March 22, 2009

Salamander Bay: The morning fish fry


PINDIMARA AT DAWN,
WITH SUNSHADES AND WIND GENERATOR DEPLOYED

There's no sign of another southerly until the middle of next week, and the guys at Noakes are not free to fit our holding tank until Monday, so we've settled down to relax for the remainder of the week.

This is no great hardship, because Salamander Bay is a superb and well-protected anchorage. The neighbouring marine sanctuary is packed with life, and every morning the seabirds put on a great display as the bait fish come to the surface.

I'm usually sitting in the cockpit each morning for an hour or so after dawn, catching up on email or reading a book or just sitting and thinking. Then I hear the first characteristic fizzing sound, and the surface starts to boil in a circle a few metres across as the fish begin to jump. I can only assume that they are trying to avoid some predator fish circling below.

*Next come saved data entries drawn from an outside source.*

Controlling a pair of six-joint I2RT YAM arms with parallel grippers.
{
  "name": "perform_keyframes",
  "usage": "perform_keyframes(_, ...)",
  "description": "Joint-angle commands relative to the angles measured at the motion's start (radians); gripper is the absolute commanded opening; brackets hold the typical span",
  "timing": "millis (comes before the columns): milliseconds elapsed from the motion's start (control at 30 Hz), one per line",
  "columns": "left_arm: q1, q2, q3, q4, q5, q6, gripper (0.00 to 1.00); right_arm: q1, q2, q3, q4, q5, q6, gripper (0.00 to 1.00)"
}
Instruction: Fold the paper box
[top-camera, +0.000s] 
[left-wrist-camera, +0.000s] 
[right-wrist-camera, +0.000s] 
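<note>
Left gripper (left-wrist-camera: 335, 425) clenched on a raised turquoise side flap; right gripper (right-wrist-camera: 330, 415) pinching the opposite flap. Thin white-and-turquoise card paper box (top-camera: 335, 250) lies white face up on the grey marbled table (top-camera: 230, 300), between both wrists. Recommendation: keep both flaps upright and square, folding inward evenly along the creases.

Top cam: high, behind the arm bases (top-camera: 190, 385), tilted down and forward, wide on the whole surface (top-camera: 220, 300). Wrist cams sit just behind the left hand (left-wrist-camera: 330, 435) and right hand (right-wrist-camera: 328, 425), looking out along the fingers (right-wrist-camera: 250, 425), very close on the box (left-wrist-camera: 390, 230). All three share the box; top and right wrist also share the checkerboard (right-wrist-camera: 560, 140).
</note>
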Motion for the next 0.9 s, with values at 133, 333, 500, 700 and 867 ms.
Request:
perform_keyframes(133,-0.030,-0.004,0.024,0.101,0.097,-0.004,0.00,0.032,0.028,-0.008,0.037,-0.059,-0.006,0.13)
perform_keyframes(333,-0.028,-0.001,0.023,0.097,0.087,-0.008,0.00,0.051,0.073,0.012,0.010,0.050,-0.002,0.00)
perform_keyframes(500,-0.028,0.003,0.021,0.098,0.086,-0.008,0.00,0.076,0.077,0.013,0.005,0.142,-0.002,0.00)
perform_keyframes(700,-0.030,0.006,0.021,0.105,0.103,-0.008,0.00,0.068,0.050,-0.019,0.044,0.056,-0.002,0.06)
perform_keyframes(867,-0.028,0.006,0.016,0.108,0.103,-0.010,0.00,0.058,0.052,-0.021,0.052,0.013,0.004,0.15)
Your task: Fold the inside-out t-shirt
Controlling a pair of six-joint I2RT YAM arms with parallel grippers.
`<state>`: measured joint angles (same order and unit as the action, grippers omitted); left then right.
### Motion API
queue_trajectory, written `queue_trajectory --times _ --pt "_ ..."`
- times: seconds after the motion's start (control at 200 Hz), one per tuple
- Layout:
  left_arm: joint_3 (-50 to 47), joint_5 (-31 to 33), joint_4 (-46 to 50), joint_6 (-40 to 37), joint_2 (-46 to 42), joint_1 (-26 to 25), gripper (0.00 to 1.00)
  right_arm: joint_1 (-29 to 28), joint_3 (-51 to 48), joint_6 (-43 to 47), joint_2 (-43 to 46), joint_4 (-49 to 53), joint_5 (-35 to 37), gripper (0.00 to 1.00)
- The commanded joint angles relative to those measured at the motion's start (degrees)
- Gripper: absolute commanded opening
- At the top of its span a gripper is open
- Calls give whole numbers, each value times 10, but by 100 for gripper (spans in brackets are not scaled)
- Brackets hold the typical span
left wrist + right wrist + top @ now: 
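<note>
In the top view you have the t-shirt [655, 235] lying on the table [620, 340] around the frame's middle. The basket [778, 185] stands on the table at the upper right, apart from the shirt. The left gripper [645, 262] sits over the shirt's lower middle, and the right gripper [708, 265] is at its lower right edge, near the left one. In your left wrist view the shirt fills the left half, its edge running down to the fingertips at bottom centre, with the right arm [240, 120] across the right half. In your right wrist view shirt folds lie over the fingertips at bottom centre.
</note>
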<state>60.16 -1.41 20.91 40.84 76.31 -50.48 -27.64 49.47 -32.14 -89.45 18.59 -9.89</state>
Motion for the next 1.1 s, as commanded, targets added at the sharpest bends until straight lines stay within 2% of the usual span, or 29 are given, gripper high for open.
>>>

The first gulls arrive; they seem to be able to detect the fizzing from far away. They land inside the circle and try to spear passing fish with their beaks.

Attracted by the commotion, the first terns arrive, wheeling fifteen to twenty metres above and then folding their wings to plummet into the water with a signature 'splosh', returning to the surface a moment later with fish grasped firmly in their bills.

 

If the fish stay active for more than a few minutes, then a stately pelican will drift over before landing in an unsightly flurry of wings and water, losing no time in cruising through the centre of the disturbance with enormous beak agape, scooping up fish by the litre.

Then as quickly as it began, the fish boil will stop, and all the birds relax and bob on the surface and wait for the next one.